_Action item:_ State how many lines in the records hold the word "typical", giving the number and no other text.

:: Input for this task ::

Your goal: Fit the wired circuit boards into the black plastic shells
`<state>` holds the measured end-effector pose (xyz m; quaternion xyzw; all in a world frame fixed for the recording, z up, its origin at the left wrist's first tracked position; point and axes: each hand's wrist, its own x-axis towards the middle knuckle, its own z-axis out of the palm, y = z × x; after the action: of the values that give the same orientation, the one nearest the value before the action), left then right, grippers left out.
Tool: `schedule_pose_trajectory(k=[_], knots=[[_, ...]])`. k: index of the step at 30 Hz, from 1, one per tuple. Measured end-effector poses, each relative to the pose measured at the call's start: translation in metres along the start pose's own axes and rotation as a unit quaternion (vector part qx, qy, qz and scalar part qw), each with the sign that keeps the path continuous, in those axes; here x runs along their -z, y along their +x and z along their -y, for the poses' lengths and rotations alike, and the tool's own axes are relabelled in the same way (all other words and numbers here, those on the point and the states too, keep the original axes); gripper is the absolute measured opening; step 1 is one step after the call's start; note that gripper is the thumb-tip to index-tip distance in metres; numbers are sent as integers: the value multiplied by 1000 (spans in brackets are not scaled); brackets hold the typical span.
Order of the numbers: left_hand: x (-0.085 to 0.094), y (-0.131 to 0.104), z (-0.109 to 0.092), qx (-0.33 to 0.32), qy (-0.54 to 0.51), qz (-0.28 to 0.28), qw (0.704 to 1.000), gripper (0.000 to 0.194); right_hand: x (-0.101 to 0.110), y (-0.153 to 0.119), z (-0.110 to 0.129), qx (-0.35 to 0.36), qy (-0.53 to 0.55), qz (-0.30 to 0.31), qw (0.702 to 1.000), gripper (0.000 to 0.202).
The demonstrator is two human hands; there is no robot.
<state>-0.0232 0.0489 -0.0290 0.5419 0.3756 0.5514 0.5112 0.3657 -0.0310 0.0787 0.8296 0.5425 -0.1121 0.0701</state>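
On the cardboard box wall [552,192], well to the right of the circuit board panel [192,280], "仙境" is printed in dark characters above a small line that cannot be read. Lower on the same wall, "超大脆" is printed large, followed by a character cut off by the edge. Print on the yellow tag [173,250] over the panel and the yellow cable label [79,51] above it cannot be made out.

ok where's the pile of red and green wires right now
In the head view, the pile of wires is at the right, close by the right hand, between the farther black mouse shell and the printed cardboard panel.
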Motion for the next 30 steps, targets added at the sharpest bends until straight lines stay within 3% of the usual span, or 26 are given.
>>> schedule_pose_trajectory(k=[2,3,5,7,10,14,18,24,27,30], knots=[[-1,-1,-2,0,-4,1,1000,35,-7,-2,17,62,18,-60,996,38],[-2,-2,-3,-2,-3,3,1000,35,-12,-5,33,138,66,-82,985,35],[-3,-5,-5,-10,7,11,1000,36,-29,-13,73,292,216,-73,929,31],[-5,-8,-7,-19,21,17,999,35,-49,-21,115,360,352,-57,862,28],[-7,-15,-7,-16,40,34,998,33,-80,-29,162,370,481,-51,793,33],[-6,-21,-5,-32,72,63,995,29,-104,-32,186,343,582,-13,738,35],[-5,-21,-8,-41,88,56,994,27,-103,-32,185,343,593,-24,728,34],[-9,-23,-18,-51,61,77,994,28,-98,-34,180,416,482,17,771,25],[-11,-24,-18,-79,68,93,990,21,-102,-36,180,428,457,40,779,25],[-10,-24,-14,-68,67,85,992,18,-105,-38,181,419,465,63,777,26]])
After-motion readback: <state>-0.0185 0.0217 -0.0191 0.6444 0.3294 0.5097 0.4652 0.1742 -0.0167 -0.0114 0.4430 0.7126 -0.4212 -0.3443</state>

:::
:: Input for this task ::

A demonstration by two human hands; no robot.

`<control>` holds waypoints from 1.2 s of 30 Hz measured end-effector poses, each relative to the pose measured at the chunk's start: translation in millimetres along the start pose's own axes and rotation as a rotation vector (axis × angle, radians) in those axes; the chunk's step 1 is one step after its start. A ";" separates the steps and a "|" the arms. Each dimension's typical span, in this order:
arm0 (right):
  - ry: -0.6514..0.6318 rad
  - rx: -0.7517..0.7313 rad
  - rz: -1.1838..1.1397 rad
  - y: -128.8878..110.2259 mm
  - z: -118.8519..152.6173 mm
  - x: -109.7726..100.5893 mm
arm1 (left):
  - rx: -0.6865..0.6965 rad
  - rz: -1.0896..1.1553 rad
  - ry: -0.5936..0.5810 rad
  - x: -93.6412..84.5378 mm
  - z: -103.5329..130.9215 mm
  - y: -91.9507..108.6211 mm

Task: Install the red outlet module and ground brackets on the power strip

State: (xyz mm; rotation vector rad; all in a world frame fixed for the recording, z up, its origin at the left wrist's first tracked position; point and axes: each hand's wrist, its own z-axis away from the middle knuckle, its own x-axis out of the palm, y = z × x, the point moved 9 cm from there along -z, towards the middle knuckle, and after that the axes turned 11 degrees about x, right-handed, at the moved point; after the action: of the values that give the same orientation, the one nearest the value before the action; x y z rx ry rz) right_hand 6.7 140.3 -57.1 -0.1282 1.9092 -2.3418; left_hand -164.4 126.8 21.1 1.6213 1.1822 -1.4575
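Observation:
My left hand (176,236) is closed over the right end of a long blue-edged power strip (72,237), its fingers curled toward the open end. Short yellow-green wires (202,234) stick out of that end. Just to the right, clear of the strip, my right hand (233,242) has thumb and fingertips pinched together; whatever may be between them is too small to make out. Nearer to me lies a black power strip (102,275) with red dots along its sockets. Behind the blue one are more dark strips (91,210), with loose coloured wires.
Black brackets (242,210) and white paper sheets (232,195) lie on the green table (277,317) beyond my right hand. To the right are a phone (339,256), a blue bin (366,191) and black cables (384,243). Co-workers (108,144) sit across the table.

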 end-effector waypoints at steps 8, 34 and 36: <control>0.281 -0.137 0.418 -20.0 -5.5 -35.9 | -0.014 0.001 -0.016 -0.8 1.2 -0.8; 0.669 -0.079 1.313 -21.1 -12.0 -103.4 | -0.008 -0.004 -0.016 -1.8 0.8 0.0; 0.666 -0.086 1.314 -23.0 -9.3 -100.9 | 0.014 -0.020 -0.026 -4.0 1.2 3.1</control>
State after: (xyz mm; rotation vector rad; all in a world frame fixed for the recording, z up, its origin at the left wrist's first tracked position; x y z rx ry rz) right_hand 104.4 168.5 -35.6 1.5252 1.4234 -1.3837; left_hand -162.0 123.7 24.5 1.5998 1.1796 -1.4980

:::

_Your solution:_ 2